ASSIGNMENT: In the records below, the line with "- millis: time" opens the range and the line with "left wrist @" closes it; print that range exactly and nothing else.

━━━━━ GIVEN DATA ━━━━━

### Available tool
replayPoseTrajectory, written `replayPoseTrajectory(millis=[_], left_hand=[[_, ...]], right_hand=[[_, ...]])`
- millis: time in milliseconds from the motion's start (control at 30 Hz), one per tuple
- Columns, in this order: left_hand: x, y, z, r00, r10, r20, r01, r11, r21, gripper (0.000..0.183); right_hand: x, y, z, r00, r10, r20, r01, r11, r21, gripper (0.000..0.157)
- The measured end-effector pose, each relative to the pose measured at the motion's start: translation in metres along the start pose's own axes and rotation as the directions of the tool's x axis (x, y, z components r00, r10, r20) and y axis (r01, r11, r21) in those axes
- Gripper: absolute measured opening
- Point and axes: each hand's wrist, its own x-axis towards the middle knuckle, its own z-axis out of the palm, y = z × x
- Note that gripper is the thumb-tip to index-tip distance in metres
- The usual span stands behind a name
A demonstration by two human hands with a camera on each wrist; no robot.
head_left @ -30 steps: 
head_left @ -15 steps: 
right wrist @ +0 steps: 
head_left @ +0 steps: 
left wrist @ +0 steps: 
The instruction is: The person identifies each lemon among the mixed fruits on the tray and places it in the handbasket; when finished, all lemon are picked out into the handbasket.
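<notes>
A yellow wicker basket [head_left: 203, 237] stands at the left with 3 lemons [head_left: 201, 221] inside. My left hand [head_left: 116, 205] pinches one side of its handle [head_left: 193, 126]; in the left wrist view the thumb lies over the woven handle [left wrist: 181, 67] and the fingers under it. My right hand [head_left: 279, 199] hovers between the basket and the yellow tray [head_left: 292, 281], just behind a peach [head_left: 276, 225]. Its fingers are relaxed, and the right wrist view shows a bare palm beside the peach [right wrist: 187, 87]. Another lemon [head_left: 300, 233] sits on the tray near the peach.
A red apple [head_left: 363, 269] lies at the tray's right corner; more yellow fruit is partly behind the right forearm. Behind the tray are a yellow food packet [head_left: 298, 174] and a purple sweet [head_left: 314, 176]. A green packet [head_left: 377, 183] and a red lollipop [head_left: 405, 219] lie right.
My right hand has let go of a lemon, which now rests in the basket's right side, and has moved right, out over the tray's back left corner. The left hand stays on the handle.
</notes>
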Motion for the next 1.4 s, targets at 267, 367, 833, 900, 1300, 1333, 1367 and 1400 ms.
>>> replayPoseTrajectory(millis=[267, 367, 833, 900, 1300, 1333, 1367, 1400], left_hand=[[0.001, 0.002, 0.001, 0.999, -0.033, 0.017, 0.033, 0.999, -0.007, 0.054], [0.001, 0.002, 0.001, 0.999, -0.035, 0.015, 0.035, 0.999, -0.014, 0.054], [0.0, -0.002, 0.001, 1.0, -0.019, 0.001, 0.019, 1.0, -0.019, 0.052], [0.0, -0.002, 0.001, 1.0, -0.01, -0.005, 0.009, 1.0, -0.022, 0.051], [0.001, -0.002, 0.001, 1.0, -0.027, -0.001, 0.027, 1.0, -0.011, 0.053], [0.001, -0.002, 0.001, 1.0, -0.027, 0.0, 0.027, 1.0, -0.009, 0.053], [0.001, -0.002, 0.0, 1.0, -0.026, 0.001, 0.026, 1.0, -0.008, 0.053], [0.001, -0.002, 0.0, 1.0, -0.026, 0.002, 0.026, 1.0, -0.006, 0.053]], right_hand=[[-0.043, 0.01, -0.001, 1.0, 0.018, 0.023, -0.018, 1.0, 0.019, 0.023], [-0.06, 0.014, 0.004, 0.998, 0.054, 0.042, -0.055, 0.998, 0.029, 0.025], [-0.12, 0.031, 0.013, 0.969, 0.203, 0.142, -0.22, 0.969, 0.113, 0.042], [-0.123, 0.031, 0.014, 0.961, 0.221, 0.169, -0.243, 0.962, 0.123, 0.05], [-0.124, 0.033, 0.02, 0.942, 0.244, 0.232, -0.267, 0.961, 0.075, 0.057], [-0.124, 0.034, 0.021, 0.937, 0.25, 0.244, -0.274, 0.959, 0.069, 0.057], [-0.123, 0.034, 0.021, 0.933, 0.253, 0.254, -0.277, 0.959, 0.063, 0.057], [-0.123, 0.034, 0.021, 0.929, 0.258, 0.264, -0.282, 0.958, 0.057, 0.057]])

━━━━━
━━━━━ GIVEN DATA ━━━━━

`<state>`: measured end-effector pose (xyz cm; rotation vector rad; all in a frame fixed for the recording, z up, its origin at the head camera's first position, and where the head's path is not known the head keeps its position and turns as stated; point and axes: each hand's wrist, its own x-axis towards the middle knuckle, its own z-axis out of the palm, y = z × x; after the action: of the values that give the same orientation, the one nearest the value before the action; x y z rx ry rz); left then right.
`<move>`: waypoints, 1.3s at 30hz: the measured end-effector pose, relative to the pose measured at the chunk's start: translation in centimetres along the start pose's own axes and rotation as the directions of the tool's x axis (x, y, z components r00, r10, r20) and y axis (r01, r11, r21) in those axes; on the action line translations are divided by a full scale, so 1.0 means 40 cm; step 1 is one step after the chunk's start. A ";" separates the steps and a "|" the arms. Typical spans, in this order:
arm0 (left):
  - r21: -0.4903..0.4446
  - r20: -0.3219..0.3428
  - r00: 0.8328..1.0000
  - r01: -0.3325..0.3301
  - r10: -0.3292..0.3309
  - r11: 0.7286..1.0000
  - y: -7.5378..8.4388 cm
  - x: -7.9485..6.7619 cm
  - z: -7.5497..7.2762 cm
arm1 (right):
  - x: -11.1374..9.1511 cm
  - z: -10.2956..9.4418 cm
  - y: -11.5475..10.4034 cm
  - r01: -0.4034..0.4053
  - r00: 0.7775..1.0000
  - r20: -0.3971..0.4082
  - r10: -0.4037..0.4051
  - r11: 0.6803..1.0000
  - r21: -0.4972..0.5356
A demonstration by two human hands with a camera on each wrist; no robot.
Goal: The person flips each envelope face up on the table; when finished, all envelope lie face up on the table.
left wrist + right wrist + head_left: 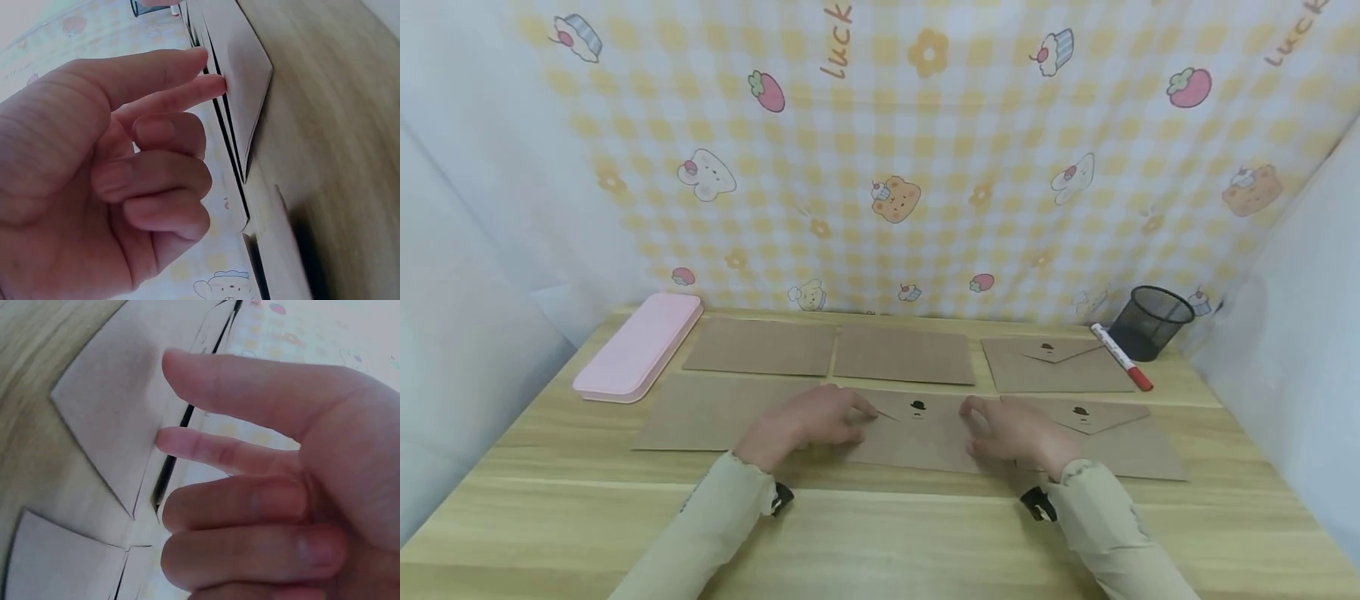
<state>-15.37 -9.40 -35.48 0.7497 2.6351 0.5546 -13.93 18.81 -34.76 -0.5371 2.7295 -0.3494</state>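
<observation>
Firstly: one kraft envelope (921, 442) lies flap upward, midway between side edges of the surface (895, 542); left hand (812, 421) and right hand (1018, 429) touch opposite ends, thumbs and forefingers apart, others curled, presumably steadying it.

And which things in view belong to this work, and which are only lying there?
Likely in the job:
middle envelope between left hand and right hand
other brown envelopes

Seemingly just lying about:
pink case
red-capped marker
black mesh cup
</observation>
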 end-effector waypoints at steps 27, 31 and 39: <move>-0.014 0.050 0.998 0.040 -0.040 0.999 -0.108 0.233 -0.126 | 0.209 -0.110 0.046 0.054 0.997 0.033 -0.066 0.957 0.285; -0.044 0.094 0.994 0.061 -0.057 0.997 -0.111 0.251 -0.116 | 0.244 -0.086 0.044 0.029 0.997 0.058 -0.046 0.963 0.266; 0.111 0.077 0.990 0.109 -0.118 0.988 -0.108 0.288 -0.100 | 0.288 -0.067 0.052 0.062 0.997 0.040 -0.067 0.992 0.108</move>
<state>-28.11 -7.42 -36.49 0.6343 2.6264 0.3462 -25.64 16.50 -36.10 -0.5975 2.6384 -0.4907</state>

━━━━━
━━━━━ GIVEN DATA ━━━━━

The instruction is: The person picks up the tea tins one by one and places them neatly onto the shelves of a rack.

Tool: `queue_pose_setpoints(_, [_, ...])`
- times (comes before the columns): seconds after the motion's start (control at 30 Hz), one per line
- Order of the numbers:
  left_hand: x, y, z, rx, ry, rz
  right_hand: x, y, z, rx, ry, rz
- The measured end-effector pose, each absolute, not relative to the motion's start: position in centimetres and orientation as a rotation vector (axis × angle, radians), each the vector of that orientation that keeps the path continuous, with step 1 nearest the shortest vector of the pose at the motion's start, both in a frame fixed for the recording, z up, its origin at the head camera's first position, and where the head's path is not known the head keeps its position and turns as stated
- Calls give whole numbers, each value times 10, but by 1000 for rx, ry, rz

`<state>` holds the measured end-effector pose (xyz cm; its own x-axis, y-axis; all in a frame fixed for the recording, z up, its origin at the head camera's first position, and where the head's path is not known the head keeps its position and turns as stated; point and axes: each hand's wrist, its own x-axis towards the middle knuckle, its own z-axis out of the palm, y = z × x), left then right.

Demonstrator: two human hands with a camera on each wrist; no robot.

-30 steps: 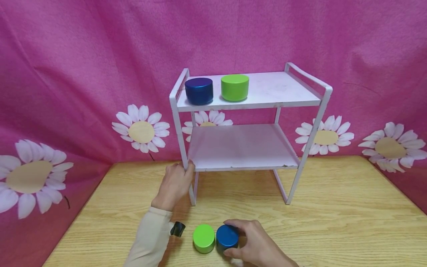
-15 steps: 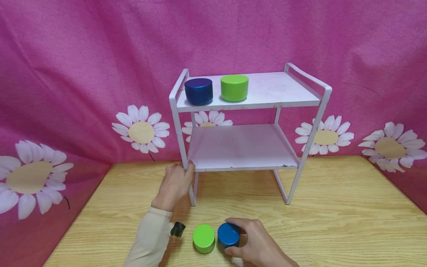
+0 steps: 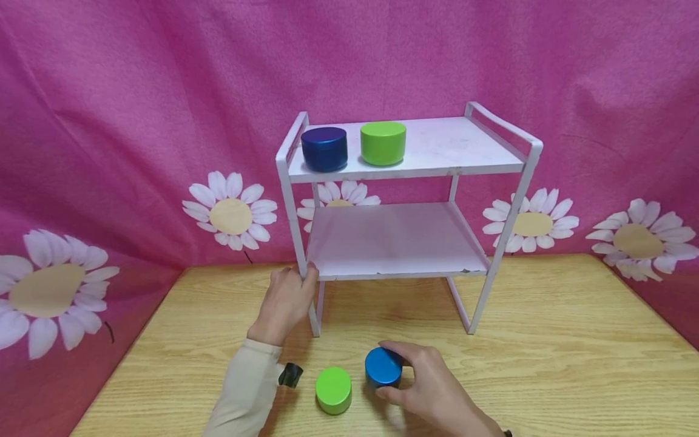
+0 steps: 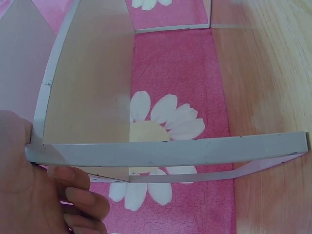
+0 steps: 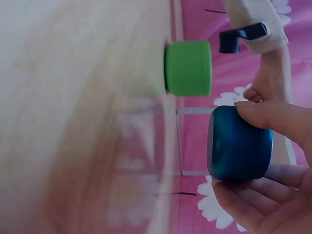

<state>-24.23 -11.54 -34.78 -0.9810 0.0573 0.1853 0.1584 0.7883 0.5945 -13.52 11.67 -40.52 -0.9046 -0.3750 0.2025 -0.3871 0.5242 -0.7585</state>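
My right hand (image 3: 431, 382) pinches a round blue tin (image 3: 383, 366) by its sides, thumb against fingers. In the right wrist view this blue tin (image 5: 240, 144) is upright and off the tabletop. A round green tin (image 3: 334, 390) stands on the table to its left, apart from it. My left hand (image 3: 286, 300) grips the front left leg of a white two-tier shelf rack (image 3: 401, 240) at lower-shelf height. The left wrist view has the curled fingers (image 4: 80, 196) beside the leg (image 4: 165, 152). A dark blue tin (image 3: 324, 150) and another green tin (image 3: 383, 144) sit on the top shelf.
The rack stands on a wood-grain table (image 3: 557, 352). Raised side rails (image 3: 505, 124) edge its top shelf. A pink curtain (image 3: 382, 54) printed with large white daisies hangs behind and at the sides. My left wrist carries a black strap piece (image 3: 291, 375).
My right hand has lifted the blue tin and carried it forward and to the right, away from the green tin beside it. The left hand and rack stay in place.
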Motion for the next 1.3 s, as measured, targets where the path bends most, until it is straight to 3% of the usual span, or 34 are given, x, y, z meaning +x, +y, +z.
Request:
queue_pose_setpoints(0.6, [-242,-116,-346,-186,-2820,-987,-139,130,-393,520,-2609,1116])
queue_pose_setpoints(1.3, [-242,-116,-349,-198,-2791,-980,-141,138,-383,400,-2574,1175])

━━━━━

TASK OUTPUT:
- millis: time in milliseconds from the motion's start (control at 30 Hz), one per tuple
- Columns, in this order: left_hand: x, y, z, r00, r10, r20, r01, r11, r21, gripper (0.000..0.183); right_hand: x, y, z, r00, r10, r20, r01, r11, r21, gripper (0.000..0.157)
- The measured end-effector pose, each relative to the pose measured at the motion's start: translation in metres along the start pose's own axes and rotation as the directions of the tool's x axis (x, y, z components r00, r10, r20) and y axis (r01, r11, r21) in those axes
- Gripper: absolute measured opening
- Point and axes: each hand's wrist, its own x-axis towards the middle knuckle, its own z-axis out of the palm, y = z × x
- Note that gripper is the thumb-tip to index-tip distance in metres
- The usual span stands behind a name
A demonstration by two human hands with a camera on each wrist; no robot.
head_left @ -30 steps: 
head_left @ -15 steps: 
right wrist @ +0 steps: 
head_left @ +0 steps: 
left wrist @ +0 steps: 

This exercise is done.